We will formulate an algorithm that, given a dense clutter including a certificate, computes a delta, the blocker of an extended odd hole minor, or a proper dense minor. If the output is a proper dense minor, we will call the algorithm again. We need to make sure that a certificate for the proper dense minor can be computed easily.

Lemma 10

Let \({\mathscr {C}}\) be a dense clutter over a ground set V with \(\tau ({\mathscr {C}})=2\) and connected bipartite covering graph. The clutter is inputted via a filter oracle running in time \(\theta \).
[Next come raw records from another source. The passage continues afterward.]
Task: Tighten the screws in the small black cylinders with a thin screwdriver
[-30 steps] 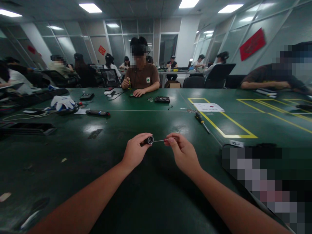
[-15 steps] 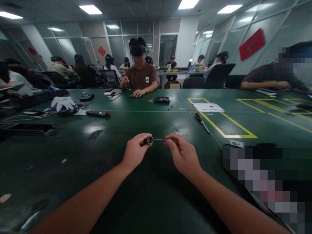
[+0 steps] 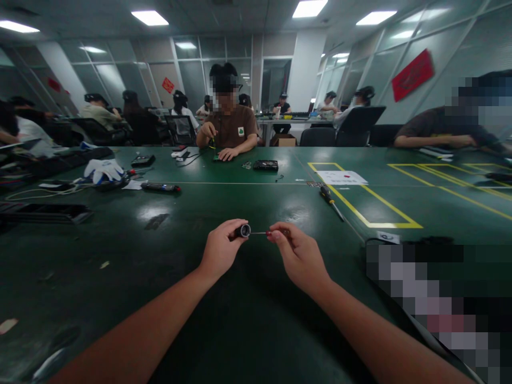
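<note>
One left grip (image 3: pixel 222 245) closed round one black cylinder (image 3: pixel 243 231); one right grip (image 3: pixel 299 249) pinching one thin-shafted tool (image 3: pixel 268 233).

A lit ceiling panel (image 3: pixel 150 18) glows at eleven o'clock, a pale column (image 3: pixel 309 64) stands at one, and a red poster (image 3: pixel 413 75) hangs on the glass wall (image 3: pixel 476 48) at two.

Left grip (image 3: pixel 222 248) and right grip (image 3: pixel 301 252), both curled, near each other, bare forearms (image 3: pixel 164 312) slanted inward.
</note>
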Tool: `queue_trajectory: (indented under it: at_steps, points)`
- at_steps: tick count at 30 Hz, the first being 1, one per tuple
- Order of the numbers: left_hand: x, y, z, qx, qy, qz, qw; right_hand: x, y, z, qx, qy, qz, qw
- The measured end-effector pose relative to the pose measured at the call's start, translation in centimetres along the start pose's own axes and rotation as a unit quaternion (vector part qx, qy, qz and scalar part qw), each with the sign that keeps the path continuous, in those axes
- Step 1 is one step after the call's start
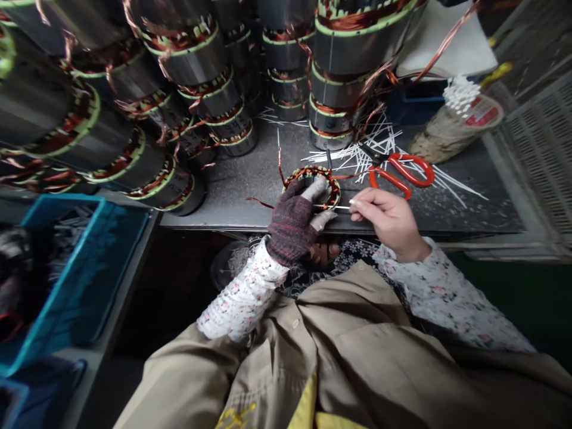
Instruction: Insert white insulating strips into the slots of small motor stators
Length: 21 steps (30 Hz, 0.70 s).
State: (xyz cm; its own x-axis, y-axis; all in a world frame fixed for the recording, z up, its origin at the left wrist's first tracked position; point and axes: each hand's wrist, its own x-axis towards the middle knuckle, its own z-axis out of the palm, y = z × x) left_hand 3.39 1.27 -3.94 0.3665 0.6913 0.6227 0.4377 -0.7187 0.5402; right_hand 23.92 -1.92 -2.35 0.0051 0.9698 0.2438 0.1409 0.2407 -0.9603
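A motor stator [333, 189] with copper windings and a pale green rim sits near the front edge of the bench. My left hand [295, 217], in a dark knitted glove with light wraps on the fingertips, grips it from the left. Between the thumb and fingers of my bare right hand [386, 217] is the end of a thin white strip [337, 207], which runs level to the stator. Copper leads stick out of the stator's left side and top. Just beyond my right hand lie red-handled scissors [411, 170].
Stacked stators [335, 77] stand along the back and left. Loose white strips [375, 146] are scattered behind the scissors. At the right stands a wrapped holder [440, 131] full of white strips. A teal bin [102, 268] is at the left.
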Motion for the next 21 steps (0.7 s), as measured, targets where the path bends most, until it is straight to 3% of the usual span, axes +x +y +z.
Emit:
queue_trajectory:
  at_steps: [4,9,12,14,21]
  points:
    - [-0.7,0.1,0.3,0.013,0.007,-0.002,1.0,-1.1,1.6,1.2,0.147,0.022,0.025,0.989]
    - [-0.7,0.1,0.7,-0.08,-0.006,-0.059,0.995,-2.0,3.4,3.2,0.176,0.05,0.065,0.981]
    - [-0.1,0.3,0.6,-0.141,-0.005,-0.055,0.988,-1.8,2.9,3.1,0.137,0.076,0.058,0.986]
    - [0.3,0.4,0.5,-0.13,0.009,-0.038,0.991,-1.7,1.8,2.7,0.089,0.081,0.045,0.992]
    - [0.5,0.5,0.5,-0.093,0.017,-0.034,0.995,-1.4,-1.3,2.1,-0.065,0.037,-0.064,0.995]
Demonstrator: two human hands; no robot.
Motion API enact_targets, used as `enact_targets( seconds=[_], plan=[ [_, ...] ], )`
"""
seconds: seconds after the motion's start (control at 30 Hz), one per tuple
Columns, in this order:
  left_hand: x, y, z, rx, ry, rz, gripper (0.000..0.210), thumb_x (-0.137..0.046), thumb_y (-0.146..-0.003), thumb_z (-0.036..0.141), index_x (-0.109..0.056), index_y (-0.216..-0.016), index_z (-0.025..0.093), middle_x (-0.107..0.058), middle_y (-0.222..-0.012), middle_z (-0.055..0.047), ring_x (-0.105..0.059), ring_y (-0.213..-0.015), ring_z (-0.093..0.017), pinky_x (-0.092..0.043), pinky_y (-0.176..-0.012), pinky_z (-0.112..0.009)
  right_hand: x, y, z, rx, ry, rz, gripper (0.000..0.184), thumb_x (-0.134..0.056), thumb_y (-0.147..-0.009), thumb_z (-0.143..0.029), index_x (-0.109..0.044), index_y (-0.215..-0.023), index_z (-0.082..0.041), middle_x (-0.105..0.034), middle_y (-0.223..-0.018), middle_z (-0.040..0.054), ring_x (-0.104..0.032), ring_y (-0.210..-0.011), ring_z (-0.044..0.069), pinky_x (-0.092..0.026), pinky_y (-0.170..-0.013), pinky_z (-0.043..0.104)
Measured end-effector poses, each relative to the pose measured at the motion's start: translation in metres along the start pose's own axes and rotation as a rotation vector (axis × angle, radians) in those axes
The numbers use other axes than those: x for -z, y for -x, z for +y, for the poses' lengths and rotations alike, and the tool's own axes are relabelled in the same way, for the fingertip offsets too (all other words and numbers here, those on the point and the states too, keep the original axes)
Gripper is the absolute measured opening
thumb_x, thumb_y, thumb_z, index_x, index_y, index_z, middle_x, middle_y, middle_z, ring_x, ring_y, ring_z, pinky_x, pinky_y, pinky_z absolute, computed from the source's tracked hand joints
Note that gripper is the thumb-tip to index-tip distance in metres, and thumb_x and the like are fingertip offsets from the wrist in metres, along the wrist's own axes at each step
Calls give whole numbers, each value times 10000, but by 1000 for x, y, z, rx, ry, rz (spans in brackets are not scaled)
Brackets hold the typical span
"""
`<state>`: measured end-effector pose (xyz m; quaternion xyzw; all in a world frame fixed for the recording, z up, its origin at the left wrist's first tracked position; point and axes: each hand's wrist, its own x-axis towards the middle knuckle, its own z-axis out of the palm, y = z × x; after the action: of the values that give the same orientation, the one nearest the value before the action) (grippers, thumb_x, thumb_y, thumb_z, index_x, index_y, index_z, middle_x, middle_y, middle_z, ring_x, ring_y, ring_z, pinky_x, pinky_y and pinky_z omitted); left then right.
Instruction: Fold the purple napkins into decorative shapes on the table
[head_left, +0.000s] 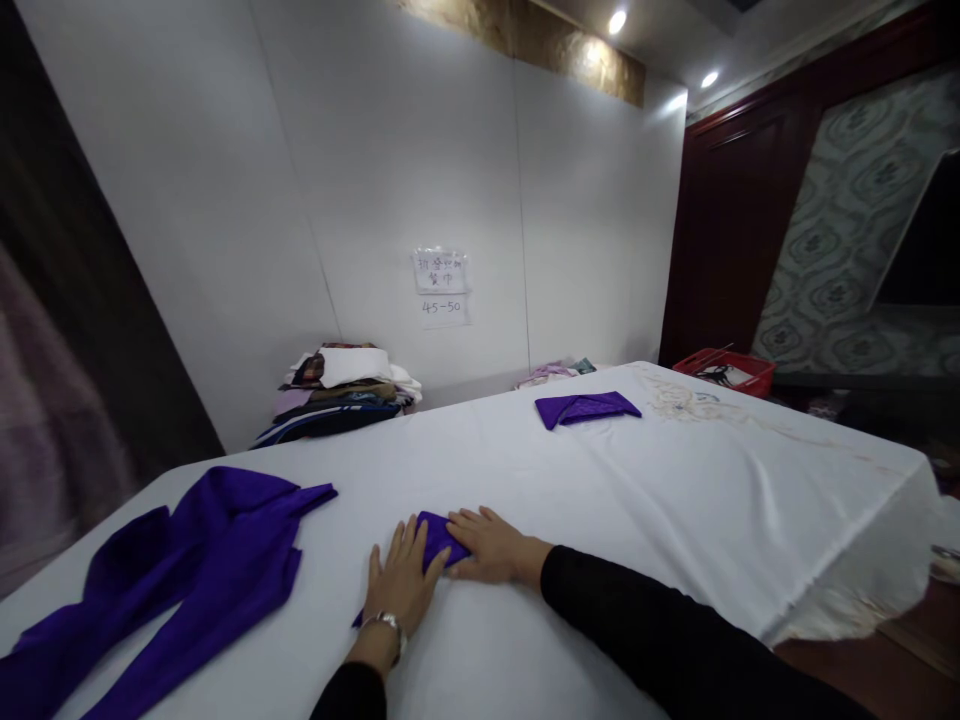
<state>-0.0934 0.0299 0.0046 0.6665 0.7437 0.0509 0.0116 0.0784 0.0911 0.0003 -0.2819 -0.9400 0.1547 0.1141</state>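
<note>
Well, purple cloth (437,540): on tabletop (517,450), under L hand (403,585) & R hand (495,550); prob. light, soft, a bit slippery.
L fingers (394,543): spread, flat.
R fingers (466,519): slightly apart, flat.
Cloth edges: prob. best hold.

Head view: close above white table (487,460), facing forward-down toward wall (405,150).

See a cloth (436,538) beneath left hand (403,582) and right hand (487,546) on the table (510,460), a loose cloth (229,550) left of them, a folded packet (589,407) farther back, rightward. Find a basket (759,380) beyond the table, back right; a sign (442,275) on the wall (360,200) behind; a clothes pile (337,395) by the far edge, perhaps behind it.
</note>
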Motion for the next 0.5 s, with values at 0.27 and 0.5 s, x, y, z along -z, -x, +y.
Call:
enact_targets(
  seconds=[0.27, 0.5],
  plan=[
    [-14, 11, -41, 128, -30, -60, 657, -211, -833, 498, -161, -1384, 144, -138, -1466, -56, -102, -1344, -223, -116, -1057, -502, -1, 0, 3, -4, -17, -33, 793, -333, -803, -650, -188, -1398, -145, -179, -1447, 131, -135, -1322, 251, -81, -1057, 446],
    [-27, 33, -98, 197, -87, 63, 493, -243, -843, 274, -315, -1330, 301, -325, -1410, 13, -216, -1318, -184, -152, -1044, -478, 1, 2, 2, 6, -27, -21, 788, -316, -807, -653, -186, -1398, -148, -181, -1448, 126, -134, -1322, 252, -91, -1055, 455]
  ],
)
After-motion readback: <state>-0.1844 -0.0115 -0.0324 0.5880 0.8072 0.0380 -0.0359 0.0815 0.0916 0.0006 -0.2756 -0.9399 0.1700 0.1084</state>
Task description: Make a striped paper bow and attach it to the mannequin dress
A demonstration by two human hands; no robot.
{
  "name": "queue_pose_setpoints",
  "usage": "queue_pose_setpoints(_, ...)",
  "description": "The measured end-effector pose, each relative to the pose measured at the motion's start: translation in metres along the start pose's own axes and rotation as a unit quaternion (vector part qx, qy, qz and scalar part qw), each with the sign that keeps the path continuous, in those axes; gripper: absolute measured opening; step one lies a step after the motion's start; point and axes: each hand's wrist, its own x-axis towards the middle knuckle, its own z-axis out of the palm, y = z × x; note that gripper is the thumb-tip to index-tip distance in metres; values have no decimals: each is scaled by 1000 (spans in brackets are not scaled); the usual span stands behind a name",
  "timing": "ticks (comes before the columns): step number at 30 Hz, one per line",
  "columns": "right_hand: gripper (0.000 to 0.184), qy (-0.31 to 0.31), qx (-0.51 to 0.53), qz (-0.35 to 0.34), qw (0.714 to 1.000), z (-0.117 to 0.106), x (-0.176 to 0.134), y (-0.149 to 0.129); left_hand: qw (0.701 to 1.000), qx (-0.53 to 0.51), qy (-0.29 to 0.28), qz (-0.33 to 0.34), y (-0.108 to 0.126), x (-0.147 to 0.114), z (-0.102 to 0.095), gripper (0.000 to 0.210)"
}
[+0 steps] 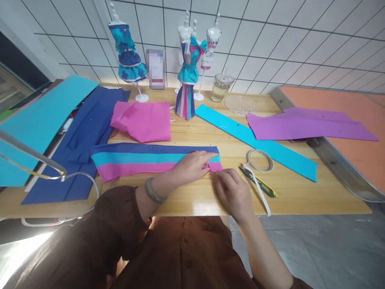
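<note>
A long fabric strip [138, 158] in blue, turquoise and pink bands lies lengthwise on the wooden table. My left hand [195, 165] rests on its right part with fingers stretched out, holding nothing. Just off the strip's lower right corner, my right hand [234, 190] is closed, its fingers curled together. Whatever its fingertips pinch is hidden. To the right of that hand are yellow-green thread snips [264, 187], a narrow white tape strip [261, 192] crossing over them, and a roll of tape [260, 161].
Pink fabric [144, 120], blue fabric [90, 124], a turquoise strip [288, 158] and purple fabric [313, 125] surround the work. Small dressed mannequins [189, 68], a phone [155, 69] and a lidded glass [221, 88] stand behind. A sewing-lamp-like metal arm [33, 154] juts in from the left.
</note>
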Motion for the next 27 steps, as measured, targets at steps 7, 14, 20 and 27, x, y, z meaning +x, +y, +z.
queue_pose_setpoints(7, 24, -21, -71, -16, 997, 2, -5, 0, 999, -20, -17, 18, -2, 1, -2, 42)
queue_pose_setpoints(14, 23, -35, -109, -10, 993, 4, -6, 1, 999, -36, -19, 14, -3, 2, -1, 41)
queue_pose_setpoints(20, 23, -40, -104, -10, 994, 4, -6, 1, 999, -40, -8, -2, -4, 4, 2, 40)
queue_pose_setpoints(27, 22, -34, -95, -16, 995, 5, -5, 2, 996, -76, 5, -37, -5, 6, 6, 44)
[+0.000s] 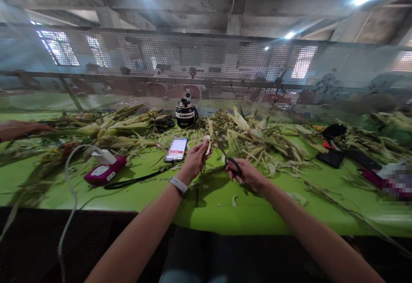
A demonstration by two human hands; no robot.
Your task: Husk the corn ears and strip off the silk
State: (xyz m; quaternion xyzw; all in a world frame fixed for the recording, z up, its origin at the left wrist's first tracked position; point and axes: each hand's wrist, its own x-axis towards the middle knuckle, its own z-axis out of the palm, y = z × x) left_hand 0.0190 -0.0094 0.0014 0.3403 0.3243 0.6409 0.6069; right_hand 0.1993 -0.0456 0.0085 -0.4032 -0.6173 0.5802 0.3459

Let \(n=|V|\). Then a certificate \(w \in {\mathbb {R}}^V_{\ge 0}\) such that \(w(C)>\frac{w(V)}{2}\) for all members \(C \in {\mathscr {C}}\) can be computed in \({\mathscr {O}}(n^2(\theta +n))\) time.

Proof

All members of cardinality 2 of the blocker can be computed in \({\mathscr {O}}(n^2(\theta +n))\) time. Hence, the covering graph G of \({\mathscr {C}}\) can be computed in that time. Let X and Y be the colour classes of the bipartition, which can also be calculated in quadratic time. For \(v \in V\) let w(v) be the degree of v in G. This defines an initial certificate with \(w(V) = 2m\) where m is the number of edges. Each member \(C \in {\mathscr {C}}\) contains at least one element of each cover of size 2. Thus, C as a vertex set is incident to all edges, implying \(w(C) \ge m\). If a member contains more than one element of a cover, at least one edge has to be counted twice and therefore \(w(C) \ge m+1\). By the same argument as in Lemma 1, the only possible members incident to at most one element of each cover of size 2 are X and Y. Check whether X or Y are members of \({\mathscr {C}}\). This can be done in linear time. Only one of them can be a member since \({\mathscr {C}}\) is dense. If none of them is a member, return w as the certificate. If without loss of generality X is a member, let \(x \in X\) and \(y \in Y\). Increase w(x) by \(\frac{1}{2}\) and decrease w(y) by \(\frac{1}{2}\) to get a certificate \(w'\). This does not change the total sum and each member then fulfils \(w'(C) \ge m + \frac{1}{2}\), so \(w'\) is indeed a certificate and can be returned.\(\square \)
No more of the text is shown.